The institutional sanctioning of the work, therefore, also mirrors the staging of Western institutions in this very war through excessive symbolic involvement. As an act of (re-) presentation, the artist’s presence runs danger of becoming trapped in a corporate reality. However, Kulikovska’s performance still serves as an advocate for social change, translating the representative function of the flag itself and tying its iconography to the artist’s body and its vital existence. In Kulikovska’s performance, the body encrypts the flag, exposes its territorial concept by signifying its edges and folds, creating a new vernacular that engages the situational volatility between symbolic tension and its performative re-imagination.
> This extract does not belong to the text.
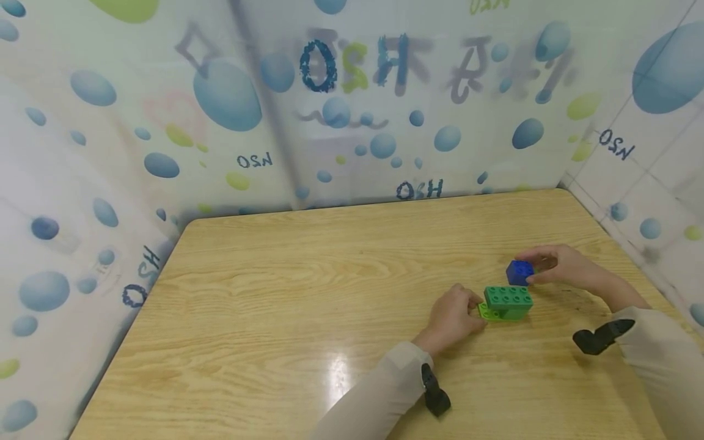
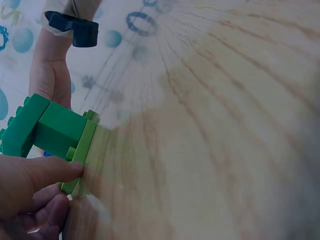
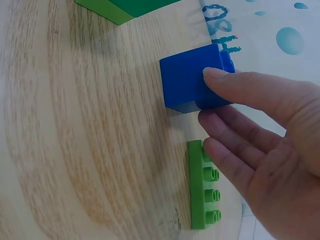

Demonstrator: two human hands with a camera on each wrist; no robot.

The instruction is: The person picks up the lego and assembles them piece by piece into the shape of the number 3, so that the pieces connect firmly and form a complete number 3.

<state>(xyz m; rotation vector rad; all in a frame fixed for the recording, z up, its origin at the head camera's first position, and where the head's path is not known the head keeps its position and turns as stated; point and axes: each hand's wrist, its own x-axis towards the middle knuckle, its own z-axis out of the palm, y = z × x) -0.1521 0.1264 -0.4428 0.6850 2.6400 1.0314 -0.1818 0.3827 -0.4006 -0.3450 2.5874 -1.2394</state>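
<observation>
My left hand [image 1: 452, 318] pinches the near end of a flat light green toy brick [image 1: 485, 311] between thumb and fingers. On that brick stand green blocks, with a dark green studded brick [image 1: 508, 296] on top that overhangs toward the left hand. Just behind this stack, my right hand [image 1: 569, 269] grips a small blue brick [image 3: 187, 77] by thumb and fingers. The blue brick looks slightly tilted, and I cannot tell whether it touches the table. Another flat light green brick [image 3: 196, 187] lies below the right fingers in the right wrist view; the hand hides it in the head view.
The wooden table [image 1: 275, 293] extends widely to the left of both hands. A wall covering [image 1: 352, 140] with blue and green drops borders its back and sides. Black straps with small camera mounts [image 1: 602, 336] sit on both sleeves.
</observation>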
During the performance, only Kulikovska’s hand was visible from underneath the flag, as it reached out into open space. Marked by its semi-isolation under the banner, the body willfully engages with its passivity. Her covered body also speaks of the tragedy of not being able to realize oneself in the place of one’s birth, of being held in a permanent state of in-between. The flag recasts the contours of the artist’s prone body into a sculptural form, a body on the verge of objecthood. However, the term object does not intend to describe inert matter devoid of any subjectivity. By contrast, it is anybody’s physical and psychic condition that leaves them vulnerable to the caring actions of others, thus in this sense, the body’s objecthood is what characterizes its (a)live existence. Kulikovska’s act of endurance highlights precisely this aspect, confronting audiences with a bold, material reference of identity and identification as a statement of entangled life. It translates the complex political symbolism of the flag as an exposed form of durational corporeality, challenging the idea of national binaries through the performative creation of a public interspace, where people are invited to move around in and to calibrate. The factor of endurance has implications for its audiences, too, transforming them into witnesses of a nation’s survival that is still at stake.